I’ll always be thankful for everything I learned, and for the opportunities that have been offered to me while working there. Working at NXP Software was my first real job, and I couldn’t have asked for a better place to start at as people there have been understanding in the beginning when I clumsily transitioned to being a full-blown professional. I am also particularly thankful (among many other things) for the opportunity to go to WWDC 2010, where I learned a ton and which allowed me to meet people from the Apple community (not to mention visiting San Francisco and the bay area, even for a spell).

There are countless memories I’ll forever keep of the place, but the moment I’m most proud of would be the release of CineXplayer, and in particular its getting covered on Macworld. Proud because it’s Macworld (and Dan Moren), of course, but also because of something unassumingly mentioned in the article.

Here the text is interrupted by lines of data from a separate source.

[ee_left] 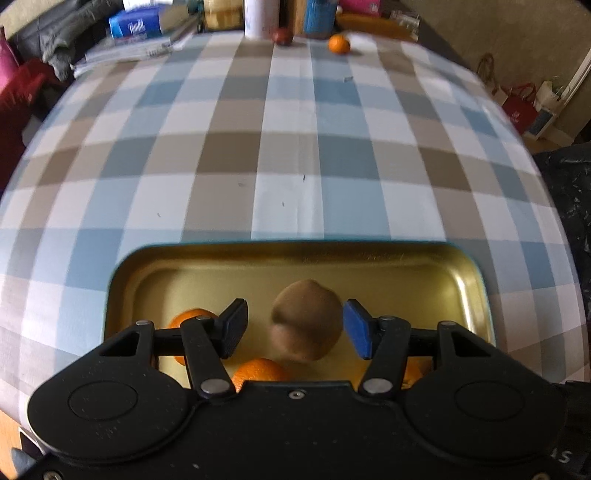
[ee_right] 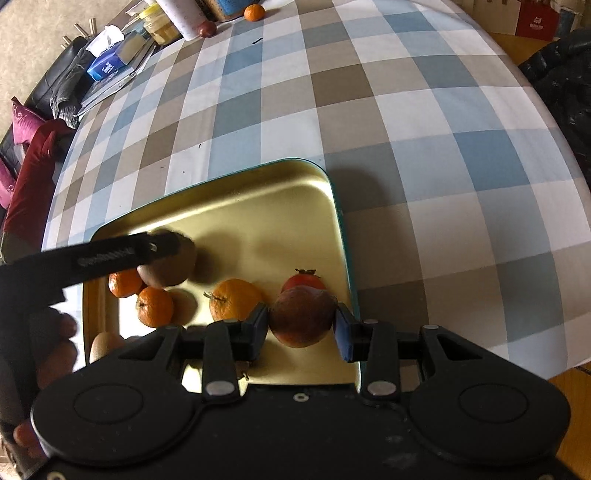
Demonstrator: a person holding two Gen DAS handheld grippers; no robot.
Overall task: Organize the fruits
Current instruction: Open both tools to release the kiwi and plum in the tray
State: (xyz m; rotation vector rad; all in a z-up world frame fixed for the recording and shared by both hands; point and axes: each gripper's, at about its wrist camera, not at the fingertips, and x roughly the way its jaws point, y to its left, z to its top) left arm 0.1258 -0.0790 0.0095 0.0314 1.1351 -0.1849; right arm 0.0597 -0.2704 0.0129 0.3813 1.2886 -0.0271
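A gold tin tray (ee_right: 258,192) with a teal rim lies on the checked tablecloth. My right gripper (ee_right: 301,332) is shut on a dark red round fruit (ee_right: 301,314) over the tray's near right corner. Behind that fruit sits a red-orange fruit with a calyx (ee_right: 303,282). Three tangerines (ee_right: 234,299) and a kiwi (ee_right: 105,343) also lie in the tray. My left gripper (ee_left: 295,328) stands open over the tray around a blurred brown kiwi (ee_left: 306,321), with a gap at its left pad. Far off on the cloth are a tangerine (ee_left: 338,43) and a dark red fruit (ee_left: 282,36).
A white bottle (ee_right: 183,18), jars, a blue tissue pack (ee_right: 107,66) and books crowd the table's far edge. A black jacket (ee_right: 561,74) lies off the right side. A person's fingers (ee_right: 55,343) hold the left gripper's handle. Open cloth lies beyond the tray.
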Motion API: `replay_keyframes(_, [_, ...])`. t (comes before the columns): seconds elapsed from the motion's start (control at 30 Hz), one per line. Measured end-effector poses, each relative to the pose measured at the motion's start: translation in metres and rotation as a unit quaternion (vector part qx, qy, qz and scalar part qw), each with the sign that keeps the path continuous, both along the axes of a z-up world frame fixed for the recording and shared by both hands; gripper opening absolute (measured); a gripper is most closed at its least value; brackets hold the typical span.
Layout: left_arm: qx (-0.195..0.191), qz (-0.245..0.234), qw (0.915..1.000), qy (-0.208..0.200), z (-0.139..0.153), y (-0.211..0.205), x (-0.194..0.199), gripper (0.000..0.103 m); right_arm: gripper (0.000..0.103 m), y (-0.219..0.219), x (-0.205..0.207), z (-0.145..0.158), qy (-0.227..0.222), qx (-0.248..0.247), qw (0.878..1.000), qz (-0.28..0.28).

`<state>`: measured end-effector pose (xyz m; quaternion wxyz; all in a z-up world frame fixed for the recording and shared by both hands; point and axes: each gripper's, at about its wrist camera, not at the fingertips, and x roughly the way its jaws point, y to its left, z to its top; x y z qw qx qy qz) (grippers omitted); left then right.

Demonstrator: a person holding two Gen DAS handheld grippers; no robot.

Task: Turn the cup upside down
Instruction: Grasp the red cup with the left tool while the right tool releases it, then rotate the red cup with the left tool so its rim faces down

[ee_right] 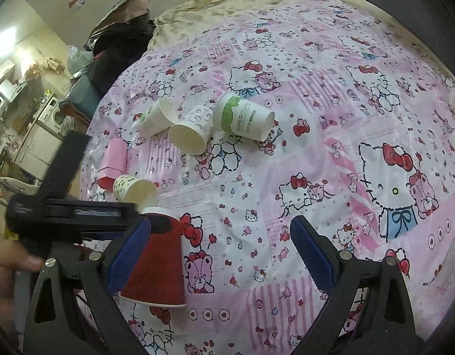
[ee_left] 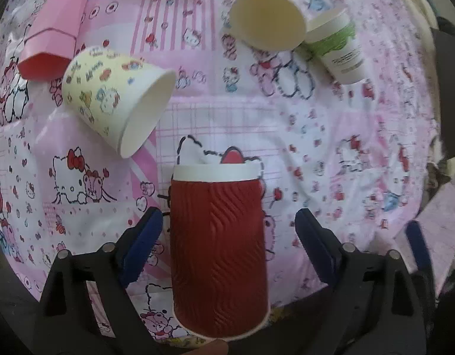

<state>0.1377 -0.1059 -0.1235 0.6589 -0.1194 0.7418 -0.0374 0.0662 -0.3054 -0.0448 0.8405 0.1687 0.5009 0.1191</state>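
Blue-padded left gripper (ee_left: 228, 230): jaws spread wide at the lower centre of the left wrist view; neither pad touches anything.
Right gripper (ee_right: 218, 239): jaws wide apart too, holding nothing, at the bottom of the right wrist view.
Red cup (ee_left: 220, 254): one, ribbed, standing between the left fingers with gaps on both sides; white rim at its top end in the left wrist view, wide end down on the sheet in the right wrist view (ee_right: 156, 269).
Paper cups lying on their sides: four; a yellow patterned cup (ee_left: 115, 97) at left, a plain cream cup (ee_left: 267, 19) at top, a green-banded cup (ee_left: 339, 50) touching it, and a second green-marked cup (ee_right: 154, 118) seen only from the right.
Pink box (ee_left: 54, 28): one, upper left.
Bedsheet (ee_left: 331, 148): one, pink cartoon-cat print.
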Motion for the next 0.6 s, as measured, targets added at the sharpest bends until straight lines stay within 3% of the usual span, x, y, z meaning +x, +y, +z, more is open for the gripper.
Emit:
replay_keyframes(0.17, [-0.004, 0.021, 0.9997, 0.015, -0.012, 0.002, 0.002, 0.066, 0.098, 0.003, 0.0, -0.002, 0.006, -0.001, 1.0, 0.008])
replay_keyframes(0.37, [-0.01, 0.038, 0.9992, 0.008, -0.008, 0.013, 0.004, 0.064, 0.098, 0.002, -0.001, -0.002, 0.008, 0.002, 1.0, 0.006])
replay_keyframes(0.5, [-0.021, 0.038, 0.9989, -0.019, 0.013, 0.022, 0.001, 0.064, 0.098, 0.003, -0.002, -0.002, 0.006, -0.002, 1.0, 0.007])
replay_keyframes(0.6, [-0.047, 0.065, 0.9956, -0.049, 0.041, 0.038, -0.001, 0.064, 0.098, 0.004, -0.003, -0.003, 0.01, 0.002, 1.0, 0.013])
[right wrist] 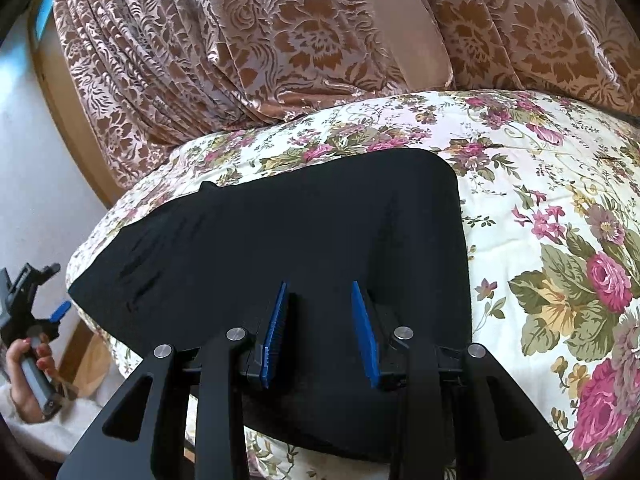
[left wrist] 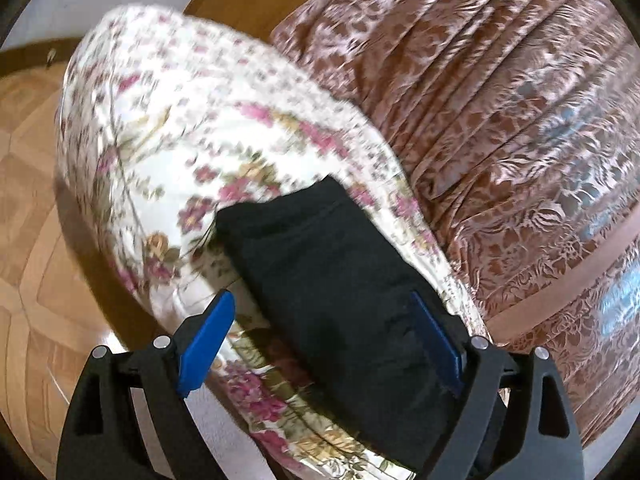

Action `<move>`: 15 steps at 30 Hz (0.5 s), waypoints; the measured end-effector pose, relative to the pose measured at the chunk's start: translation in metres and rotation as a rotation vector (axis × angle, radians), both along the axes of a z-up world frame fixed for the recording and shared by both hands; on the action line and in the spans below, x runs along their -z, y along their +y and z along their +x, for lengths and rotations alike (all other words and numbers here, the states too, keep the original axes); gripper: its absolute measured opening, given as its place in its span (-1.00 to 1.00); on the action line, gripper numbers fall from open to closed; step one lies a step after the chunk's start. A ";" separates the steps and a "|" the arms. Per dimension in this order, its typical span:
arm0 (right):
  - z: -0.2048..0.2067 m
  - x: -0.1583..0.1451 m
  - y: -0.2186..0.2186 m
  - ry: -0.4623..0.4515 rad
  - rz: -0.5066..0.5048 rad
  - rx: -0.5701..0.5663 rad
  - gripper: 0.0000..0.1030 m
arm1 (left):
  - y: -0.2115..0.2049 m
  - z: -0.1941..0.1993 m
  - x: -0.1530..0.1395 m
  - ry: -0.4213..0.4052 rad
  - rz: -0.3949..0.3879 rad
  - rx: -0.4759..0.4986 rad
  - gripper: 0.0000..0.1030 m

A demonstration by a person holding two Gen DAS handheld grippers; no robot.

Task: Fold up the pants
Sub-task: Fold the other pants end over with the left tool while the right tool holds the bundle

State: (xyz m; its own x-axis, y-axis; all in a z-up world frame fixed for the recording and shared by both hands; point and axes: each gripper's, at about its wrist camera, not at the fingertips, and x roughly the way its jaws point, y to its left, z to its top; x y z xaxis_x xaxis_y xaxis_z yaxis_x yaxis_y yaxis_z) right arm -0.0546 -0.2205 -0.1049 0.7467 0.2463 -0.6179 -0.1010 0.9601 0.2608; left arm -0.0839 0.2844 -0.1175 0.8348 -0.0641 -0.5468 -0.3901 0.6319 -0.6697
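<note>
While the right wrist view shows the left hand-held gripper [right wrist: 60,310] wide apart off the bed [right wrist: 560,208], only there do the right hand-held gripper [right wrist: 320,304] jaws appear narrow, seemingly empty, over black pants [right wrist: 300,220].

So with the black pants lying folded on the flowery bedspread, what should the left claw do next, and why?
Probably bring the open left claw back to the pants at their left end: it holds nothing and, seen from the right wrist, sits off the bedspread, while the right claw hovers over the near edge.

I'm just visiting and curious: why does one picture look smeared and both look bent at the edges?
Left wrist view: the floral bedspread is motion-blurred, while the black pants look sharper. Right wrist view: crisp throughout, with sheen on the patterned curtain. Both views: fisheye curvature bends the edges, with dark corners.
</note>
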 end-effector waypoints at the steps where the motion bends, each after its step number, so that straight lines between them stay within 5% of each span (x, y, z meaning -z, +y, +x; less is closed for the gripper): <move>1: 0.000 0.000 0.000 0.000 0.001 0.000 -0.37 | 0.003 0.003 0.008 0.010 -0.029 0.012 0.66; 12: 0.000 0.000 -0.001 0.002 0.004 0.000 -0.37 | 0.016 0.021 0.031 -0.017 -0.147 0.035 0.58; 15: 0.000 -0.001 -0.001 0.001 0.001 0.000 -0.37 | 0.016 0.021 0.027 0.004 -0.127 0.030 0.26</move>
State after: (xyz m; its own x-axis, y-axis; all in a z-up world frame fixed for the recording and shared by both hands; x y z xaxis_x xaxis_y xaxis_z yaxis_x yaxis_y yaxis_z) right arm -0.0544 -0.2216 -0.1044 0.7462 0.2472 -0.6181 -0.1012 0.9598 0.2617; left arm -0.0627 0.3002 -0.1449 0.8292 -0.1578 -0.5362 -0.3753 0.5537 -0.7433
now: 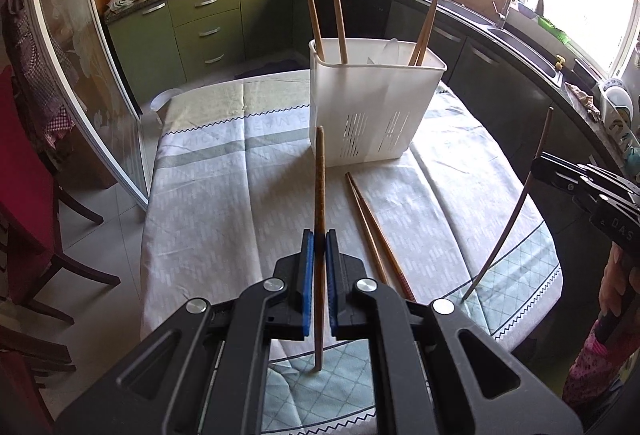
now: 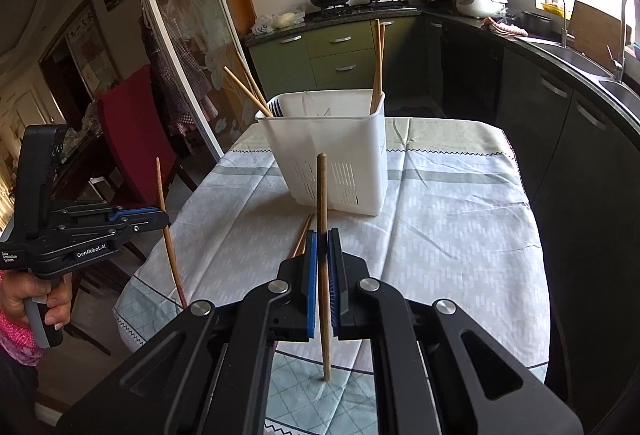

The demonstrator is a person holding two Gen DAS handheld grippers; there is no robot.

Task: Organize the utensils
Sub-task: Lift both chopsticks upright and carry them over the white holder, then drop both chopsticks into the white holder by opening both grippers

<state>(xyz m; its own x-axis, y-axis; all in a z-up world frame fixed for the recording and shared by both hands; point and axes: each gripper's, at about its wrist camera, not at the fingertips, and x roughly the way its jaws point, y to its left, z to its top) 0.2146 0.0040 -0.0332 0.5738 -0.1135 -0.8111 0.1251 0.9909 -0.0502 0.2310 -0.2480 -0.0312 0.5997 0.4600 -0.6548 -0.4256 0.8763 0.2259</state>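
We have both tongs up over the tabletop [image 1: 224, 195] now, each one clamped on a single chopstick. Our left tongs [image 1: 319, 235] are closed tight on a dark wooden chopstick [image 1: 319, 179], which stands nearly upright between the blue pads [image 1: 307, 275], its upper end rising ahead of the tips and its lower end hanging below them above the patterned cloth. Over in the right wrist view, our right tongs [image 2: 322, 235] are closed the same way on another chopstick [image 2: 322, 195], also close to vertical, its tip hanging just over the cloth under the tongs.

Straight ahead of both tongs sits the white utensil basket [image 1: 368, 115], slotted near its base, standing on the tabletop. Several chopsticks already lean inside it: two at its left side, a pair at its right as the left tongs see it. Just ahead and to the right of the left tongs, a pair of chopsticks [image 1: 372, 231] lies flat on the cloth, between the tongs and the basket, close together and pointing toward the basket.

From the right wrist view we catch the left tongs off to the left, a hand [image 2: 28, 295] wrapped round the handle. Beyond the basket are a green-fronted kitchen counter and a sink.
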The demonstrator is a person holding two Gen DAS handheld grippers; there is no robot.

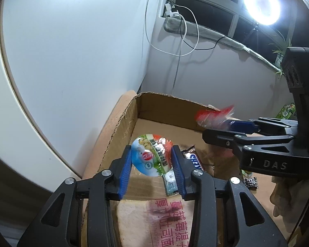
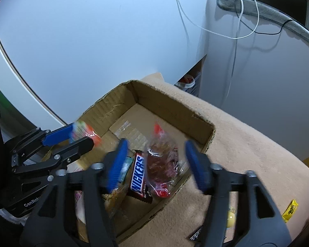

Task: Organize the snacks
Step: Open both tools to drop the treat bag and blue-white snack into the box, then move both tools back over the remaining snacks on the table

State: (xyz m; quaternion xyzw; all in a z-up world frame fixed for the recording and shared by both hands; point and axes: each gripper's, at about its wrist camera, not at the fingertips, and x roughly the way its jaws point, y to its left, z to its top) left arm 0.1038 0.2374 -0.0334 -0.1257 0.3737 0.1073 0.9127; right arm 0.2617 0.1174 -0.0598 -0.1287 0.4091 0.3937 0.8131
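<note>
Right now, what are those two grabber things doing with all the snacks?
A person is tidying snacks into a cardboard box, using a grabber in each hand. The left gripper is squeezing a round jelly cup and holding it over the box. The right gripper has its jaws apart, and a clear bag of red snacks sits loose between them, above the box floor. A chocolate bar and a bread packet already lie inside. A few sweets, such as a yellow candy, wait outside on the blanket.
</note>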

You see, in the CineXplayer project I was responsible for all engine development work (others handled the UI development), including a few things at the boundary such as video display and subtitle rendering; we did of course start out from an existing player engine, and we got AVI/XviD support from ongoing development on that player (though we got a few finger cuts from that as we pretty much ended up doing the QA testing of the feature…), but interestingly when we started out this player engine had no support for scrubbing. None at all. It only supported asynchronous jumping, which couldn’t readily be used for scrubbing. And I thought: “This will not do.” and set out to implement scrubbing; some time later, it was done, and we shipped with it.

And so I am particularly proud of scrubbing in CineXplayer and its mention in Dan Moren’s article, not because it was particularly noticed but on the contrary because of the so modest mention it got: this means it did its job without being noticed. Indeed, rather than try and seek fifteen pixels of fame, programmers should take pride in doing things that Just Work™.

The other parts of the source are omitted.